• [REQUIRED ACTION]:
Lines below starting with the line with "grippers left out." and going on through the line with "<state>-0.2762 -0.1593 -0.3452" must be output exactly; the rest of the records must be left out.

'''

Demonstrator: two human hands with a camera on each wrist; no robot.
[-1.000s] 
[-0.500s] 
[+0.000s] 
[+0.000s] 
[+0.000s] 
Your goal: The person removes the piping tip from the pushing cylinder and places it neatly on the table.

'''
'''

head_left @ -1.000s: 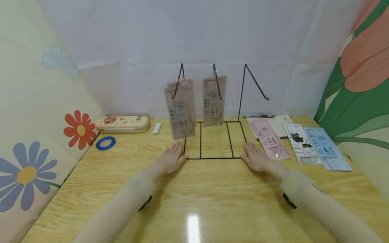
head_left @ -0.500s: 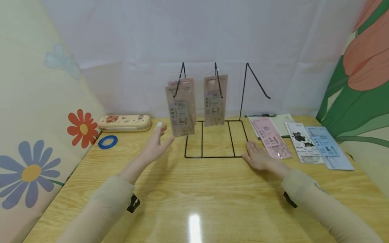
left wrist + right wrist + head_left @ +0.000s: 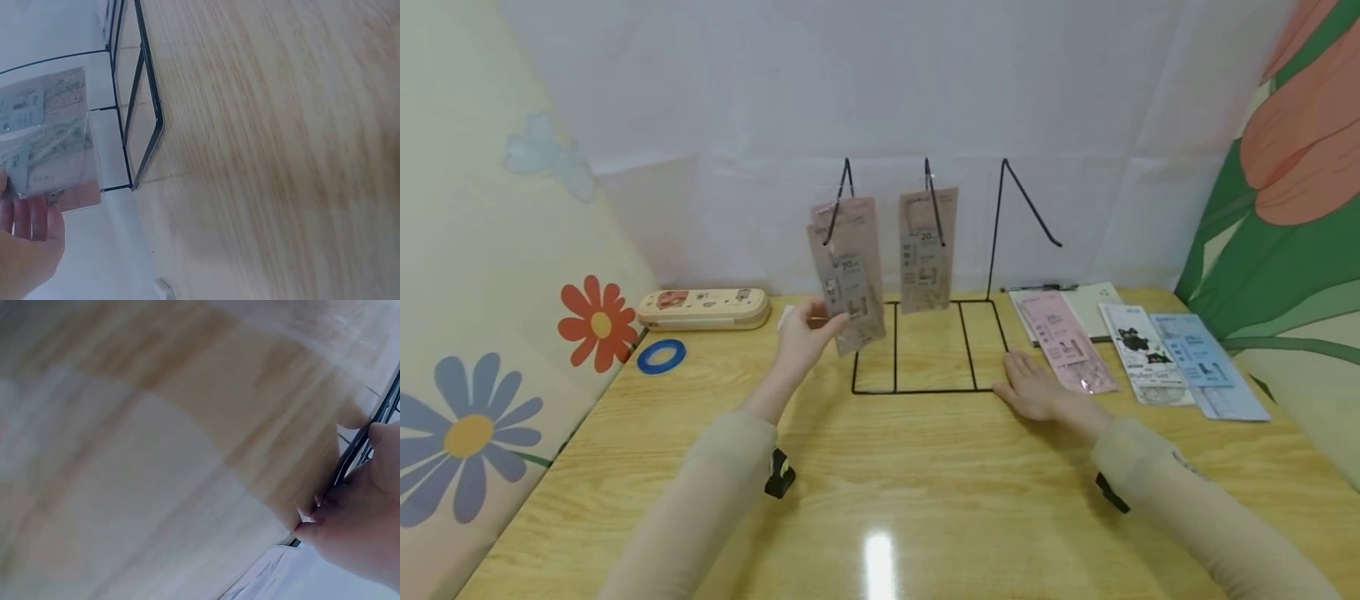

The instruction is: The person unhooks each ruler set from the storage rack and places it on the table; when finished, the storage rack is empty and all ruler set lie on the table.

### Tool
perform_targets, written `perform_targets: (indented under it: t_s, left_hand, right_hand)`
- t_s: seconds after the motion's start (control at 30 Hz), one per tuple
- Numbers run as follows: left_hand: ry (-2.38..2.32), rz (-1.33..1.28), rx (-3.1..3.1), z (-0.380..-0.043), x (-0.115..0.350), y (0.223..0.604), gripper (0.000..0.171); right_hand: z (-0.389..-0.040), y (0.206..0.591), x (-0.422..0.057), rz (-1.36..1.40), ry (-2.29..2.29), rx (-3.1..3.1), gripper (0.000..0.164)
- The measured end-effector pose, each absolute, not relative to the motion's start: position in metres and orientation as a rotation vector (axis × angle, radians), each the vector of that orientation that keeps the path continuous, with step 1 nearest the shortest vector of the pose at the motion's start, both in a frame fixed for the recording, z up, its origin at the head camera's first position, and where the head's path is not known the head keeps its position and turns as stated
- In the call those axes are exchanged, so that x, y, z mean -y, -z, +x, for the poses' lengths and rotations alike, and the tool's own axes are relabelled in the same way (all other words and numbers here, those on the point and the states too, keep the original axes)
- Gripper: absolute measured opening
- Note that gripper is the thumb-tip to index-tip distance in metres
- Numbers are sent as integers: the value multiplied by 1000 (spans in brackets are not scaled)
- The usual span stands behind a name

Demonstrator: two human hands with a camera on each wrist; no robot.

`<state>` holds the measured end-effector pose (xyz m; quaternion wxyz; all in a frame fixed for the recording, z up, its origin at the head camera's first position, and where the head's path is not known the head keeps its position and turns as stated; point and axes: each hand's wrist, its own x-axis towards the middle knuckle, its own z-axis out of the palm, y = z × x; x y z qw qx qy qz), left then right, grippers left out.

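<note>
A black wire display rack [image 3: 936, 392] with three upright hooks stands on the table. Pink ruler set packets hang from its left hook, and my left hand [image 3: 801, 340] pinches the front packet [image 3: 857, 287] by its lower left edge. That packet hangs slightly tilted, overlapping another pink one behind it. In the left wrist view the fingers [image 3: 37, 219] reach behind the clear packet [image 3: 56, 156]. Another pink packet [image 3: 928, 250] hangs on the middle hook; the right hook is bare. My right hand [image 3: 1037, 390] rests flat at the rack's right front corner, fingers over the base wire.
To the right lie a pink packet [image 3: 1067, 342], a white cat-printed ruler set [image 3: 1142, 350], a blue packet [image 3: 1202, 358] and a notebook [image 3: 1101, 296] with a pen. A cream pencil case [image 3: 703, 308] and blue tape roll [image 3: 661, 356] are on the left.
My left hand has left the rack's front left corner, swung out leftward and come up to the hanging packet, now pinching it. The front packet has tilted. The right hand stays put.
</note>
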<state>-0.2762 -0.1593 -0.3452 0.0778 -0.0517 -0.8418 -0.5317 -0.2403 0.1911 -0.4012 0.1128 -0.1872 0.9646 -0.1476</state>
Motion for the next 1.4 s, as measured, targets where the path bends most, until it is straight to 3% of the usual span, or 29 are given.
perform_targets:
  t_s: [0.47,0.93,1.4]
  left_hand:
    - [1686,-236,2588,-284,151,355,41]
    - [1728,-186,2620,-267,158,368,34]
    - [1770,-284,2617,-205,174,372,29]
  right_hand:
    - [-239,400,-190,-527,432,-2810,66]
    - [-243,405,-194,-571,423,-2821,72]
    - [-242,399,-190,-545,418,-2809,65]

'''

• [EXERCISE ANSWER]:
`<state>` holds the measured end-effector pose (xyz m; quaternion wxyz; all in a frame fixed for the recording, z up, its origin at the head camera's first position, and where the head's path is not known the head keeps its position and turns as stated; point and axes: each hand's wrist, its own x-axis towards the middle knuckle, its own z-axis out of the palm, y = z × x; x y z qw qx qy qz), left then right, grippers left out.

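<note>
A black wire display rack [image 3: 936, 392] with three upright hooks stands on the table. Pink ruler set packets hang from its left hook, and my left hand [image 3: 801, 340] pinches the front packet [image 3: 857, 287] by its lower left edge. That packet hangs slightly tilted, overlapping another pink one behind it. In the left wrist view the fingers [image 3: 37, 219] reach behind the clear packet [image 3: 56, 156]. Another pink packet [image 3: 928, 250] hangs on the middle hook; the right hook is bare. My right hand [image 3: 1037, 390] rests flat at the rack's right front corner, fingers over the base wire.
To the right lie a pink packet [image 3: 1067, 342], a white cat-printed ruler set [image 3: 1142, 350], a blue packet [image 3: 1202, 358] and a notebook [image 3: 1101, 296] with a pen. A cream pencil case [image 3: 703, 308] and blue tape roll [image 3: 661, 356] are on the left.
My left hand has left the rack's front left corner, swung out leftward and come up to the hanging packet, now pinching it. The front packet has tilted. The right hand stays put.
</note>
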<state>-0.2762 -0.1593 -0.3452 0.0778 -0.0517 -0.8418 -0.5317 -0.2403 0.1911 -0.4012 0.1128 -0.1872 0.9646 -0.1476</state>

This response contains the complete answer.